> On 22 Mar 2019, at 22.48, Igor Konopko <[email protected]> wrote:
> 
> Currently there is only one copy of smeta stored per line in pblk. This
> is risky, because in case of read error on such a chunk, we are losing
> all the data from whole line, what leads to silent data corruption.
> 
> This patch changes this behaviour and allows to store more then one
> copy of the smeta (specified by module parameter) in order to provide
> higher reliability by storing mirrored copies of smeta struct and
> providing possibility to failover to another copy of that struct in
> case of read error. Such an approach ensures that copies of that
> critical structures will be stored on different dies and thus predicted
> UBER is multiple times higher
> 
> Signed-off-by: Igor Konopko <[email protected]>
> ---
> drivers/lightnvm/pblk-core.c     | 124 ++++++++++++++++++++++++++++++++-------
> drivers/lightnvm/pblk-init.c     |  23 ++++++--
> drivers/lightnvm/pblk-recovery.c |  14 +++--
> drivers/lightnvm/pblk-rl.c       |   3 +-
> drivers/lightnvm/pblk.h          |   1 +
> 5 files changed, 132 insertions(+), 33 deletions(-)
> 
> diff --git a/drivers/lightnvm/pblk-core.c b/drivers/lightnvm/pblk-core.c
> index 06ac3f0..9d9a9e2 100644
> --- a/drivers/lightnvm/pblk-core.c
> +++ b/drivers/lightnvm/pblk-core.c
> @@ -720,13 +720,14 @@ u64 pblk_line_smeta_start(struct pblk *pblk, struct 
> pblk_line *line)
>       return bit * geo->ws_opt;
> }
> 
> -int pblk_line_smeta_read(struct pblk *pblk, struct pblk_line *line)

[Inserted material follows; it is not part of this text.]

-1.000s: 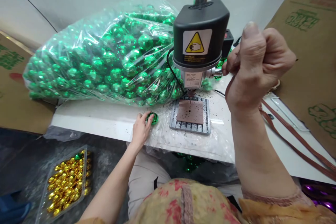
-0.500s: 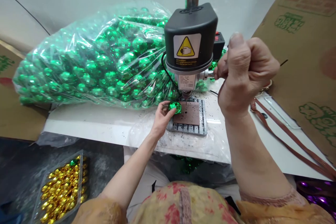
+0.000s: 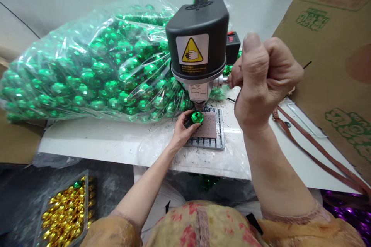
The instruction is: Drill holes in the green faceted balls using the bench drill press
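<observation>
Between the thumb and fingers of my left hand (image 3: 184, 128) is a shiny green faceted ball (image 3: 197, 117). The ball sits just under the chuck of a small black drill press (image 3: 197, 38), over a brown board (image 3: 209, 125) on the slotted metal base (image 3: 219, 133). Whether the bit touches the ball cannot be made out. My right hand (image 3: 262, 77) is raised in a closed grip beside the drill head, its fingers around the feed lever (image 3: 222, 81). Most of that lever is hidden by the hand.
A clear bag of green balls (image 3: 95, 73) fills the table's left and back. Cardboard (image 3: 327, 58) and a brown strap (image 3: 313, 150) are at the right. Below left stands a clear tub (image 3: 87, 197) of gold balls. Dark shavings lie around the base.
My left hand has carried the green ball to the right, from the board's left edge to under the chuck. My right hand keeps its grip on the lever. The view has shifted slightly.
</observation>
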Available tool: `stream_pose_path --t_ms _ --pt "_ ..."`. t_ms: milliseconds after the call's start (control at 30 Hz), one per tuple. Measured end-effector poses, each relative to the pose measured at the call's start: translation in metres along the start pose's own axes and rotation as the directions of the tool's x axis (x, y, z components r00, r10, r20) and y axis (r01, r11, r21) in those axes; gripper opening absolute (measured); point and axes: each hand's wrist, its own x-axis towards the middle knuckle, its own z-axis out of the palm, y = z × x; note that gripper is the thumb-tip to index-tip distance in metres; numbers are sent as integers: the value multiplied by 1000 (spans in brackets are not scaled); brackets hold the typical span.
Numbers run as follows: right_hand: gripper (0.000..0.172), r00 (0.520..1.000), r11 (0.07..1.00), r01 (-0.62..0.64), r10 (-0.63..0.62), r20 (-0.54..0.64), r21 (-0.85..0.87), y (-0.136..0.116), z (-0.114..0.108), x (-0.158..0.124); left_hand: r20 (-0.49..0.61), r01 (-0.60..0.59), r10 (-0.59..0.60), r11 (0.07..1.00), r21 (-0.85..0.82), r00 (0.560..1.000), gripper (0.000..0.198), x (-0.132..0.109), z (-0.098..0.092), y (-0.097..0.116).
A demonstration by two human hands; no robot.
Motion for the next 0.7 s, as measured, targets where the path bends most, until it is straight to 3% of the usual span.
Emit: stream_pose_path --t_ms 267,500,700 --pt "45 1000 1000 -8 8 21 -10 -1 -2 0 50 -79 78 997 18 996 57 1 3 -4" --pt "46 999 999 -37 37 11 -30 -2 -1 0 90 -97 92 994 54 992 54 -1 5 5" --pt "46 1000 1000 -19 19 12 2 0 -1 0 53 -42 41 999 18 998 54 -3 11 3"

> +static int pblk_line_smeta_read_copy(struct pblk *pblk,
> +                                  struct pblk_line *line, u64 paddr)
> {
>       struct nvm_tgt_dev *dev = pblk->dev;
> +     struct nvm_geo *geo = &dev->geo;
>       struct pblk_line_meta *lm = &pblk->lm;
>       struct bio *bio;
>       struct nvm_rq rqd;
> -     u64 paddr = pblk_line_smeta_start(pblk, line);
>       int i, ret;
> 
>       memset(&rqd, 0, sizeof(struct nvm_rq));
> @@ -749,8 +750,20 @@ int pblk_line_smeta_read(struct pblk *pblk, struct 
> pblk_line *line)
>       rqd.nr_ppas = lm->smeta_sec;
>       rqd.is_seq = 1;
> 
> -     for (i = 0; i < lm->smeta_sec; i++, paddr++)

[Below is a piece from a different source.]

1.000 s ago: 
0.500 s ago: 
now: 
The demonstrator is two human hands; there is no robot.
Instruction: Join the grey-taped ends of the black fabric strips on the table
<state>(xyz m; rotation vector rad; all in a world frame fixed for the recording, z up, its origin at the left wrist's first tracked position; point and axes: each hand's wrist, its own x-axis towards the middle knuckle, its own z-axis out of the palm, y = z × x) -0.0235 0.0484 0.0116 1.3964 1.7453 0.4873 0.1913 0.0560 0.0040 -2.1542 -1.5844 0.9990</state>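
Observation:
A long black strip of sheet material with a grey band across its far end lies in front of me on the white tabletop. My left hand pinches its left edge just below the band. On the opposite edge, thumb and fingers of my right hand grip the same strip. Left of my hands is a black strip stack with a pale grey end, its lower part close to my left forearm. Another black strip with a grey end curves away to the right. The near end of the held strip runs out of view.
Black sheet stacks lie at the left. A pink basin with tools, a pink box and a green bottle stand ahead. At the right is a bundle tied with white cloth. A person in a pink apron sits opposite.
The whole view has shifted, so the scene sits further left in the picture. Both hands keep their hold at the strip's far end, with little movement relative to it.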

> -             rqd.ppa_list[i] = addr_to_gen_ppa(pblk, paddr, line->id);
> +     for (i = 0; i < rqd.nr_ppas; i++, paddr++) {
> +             struct ppa_addr ppa = addr_to_gen_ppa(pblk, paddr, line->id);
> +             int pos = pblk_ppa_to_pos(geo, ppa);
> +
> +             while (test_bit(pos, line->blk_bitmap)) {
> +                     paddr += pblk->min_write_pgs;
> +                     ppa = addr_to_gen_ppa(pblk, paddr, line->id);
> +                     pos = pblk_ppa_to_pos(geo, ppa);
> +             }
> +
> +             rqd.ppa_list[i] = ppa;
> +             pblk_get_meta(pblk, rqd.meta_list, i)->lba =
> +                               cpu_to_le64(ADDR_EMPTY);
> +     }
> 
>       ret = pblk_submit_io_sync(pblk, &rqd);
>       if (ret) {
> @@ -771,16 +784,63 @@ int pblk_line_smeta_read(struct pblk *pblk, struct 
> pblk_line *line)
>       return ret;
> }
> 
> -static int pblk_line_smeta_write(struct pblk *pblk, struct pblk_line *line,
> -                              u64 paddr)

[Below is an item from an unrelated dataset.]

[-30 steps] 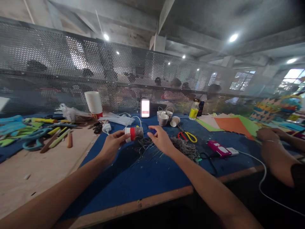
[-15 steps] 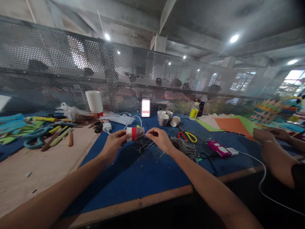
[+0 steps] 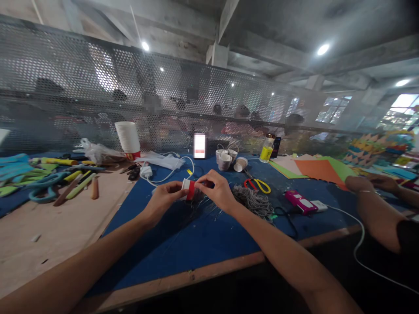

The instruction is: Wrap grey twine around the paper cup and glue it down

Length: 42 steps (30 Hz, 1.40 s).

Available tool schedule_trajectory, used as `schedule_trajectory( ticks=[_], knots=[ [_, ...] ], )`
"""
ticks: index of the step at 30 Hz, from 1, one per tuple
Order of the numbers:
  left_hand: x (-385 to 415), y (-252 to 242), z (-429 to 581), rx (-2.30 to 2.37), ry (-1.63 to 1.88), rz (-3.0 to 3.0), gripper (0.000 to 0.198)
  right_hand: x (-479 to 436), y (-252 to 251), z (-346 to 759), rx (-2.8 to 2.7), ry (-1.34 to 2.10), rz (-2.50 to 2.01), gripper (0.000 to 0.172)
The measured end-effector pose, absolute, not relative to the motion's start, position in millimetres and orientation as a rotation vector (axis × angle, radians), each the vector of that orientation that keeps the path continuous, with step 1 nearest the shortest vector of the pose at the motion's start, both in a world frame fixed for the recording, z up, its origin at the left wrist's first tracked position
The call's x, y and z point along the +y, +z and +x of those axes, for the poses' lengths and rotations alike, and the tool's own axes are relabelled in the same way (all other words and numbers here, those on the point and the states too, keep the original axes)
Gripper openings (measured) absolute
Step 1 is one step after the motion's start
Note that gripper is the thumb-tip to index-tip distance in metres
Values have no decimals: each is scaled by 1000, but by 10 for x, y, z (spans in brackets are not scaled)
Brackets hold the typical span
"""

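Red and white paper makes up the small paper cup (image 3: 189, 191), which lies on its side in the air just above the blue mat (image 3: 196, 248), near the middle of the table. It has a white end towards the left and a red band around its middle, and its other end is hidden behind fingers. The left hand (image 3: 165, 199) clasps the white end, thumb on top and fingers curled underneath. The right hand (image 3: 218, 192) closes over the red band from the other side, fingertips pinched narrowly against it. Thin grey strands (image 3: 204, 207) trail from under the cup down to the mat. Just right of the right wrist is a tangle of grey string (image 3: 253, 202), with yellow-handled scissors (image 3: 262, 186) behind it and a pink box (image 3: 299, 202) further right. A co-worker's hand (image 3: 360, 185) rests at the right edge, well apart.
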<state>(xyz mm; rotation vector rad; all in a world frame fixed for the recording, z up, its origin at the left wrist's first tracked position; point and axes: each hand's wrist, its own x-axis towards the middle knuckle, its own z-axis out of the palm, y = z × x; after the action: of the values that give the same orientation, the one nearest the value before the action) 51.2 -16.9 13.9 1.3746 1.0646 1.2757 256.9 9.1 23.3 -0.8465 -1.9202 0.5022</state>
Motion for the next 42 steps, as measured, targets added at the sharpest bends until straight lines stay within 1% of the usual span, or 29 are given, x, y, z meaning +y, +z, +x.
schedule_trajectory(
  ticks=[6, 14, 21, 25, 42],
  knots=[
    [-213, 181, 546, 1067, 1230, 1383, 26, 148, 193, 2559, -1925, 475, -889, 9],
    [-216, 186, 546, 1055, 1232, 1376, 23, 220, 157, 2598, -1900, 459, -914, 8],
    [-209, 178, 528, 1053, 1229, 1384, 21, 220, 163, 2624, -1889, 445, -932, 12],
    [-214, 183, 529, 1042, 1216, 1383, 20, 225, 164, 2628, -1890, 440, -917, 10],
    [-225, 232, 526, 1013, 1158, 1368, 28, 261, 141, 2628, -1855, 407, -902, 9]
  ],
)
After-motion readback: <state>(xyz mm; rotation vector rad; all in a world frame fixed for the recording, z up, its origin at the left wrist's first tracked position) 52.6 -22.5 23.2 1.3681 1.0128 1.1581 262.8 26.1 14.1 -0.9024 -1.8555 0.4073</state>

> +int pblk_line_smeta_read(struct pblk *pblk, struct pblk_line *line)
> +{
> +     struct pblk_line_meta *lm = &pblk->lm;
> +     int i, ret = 0;
> +     u64 paddr = pblk_line_smeta_start(pblk, line);
> +
> +     for (i = 0; i < lm->smeta_copies; i++) {
> +             ret = pblk_line_smeta_read_copy(pblk, line,
> +                                             paddr + (i * lm->smeta_sec));
> +             if (!ret) {
> +                     /*
> +                      * Just one successfully read copy of smeta is
> +                      * enough for us for recovery, don't need to
> +                      * read another one.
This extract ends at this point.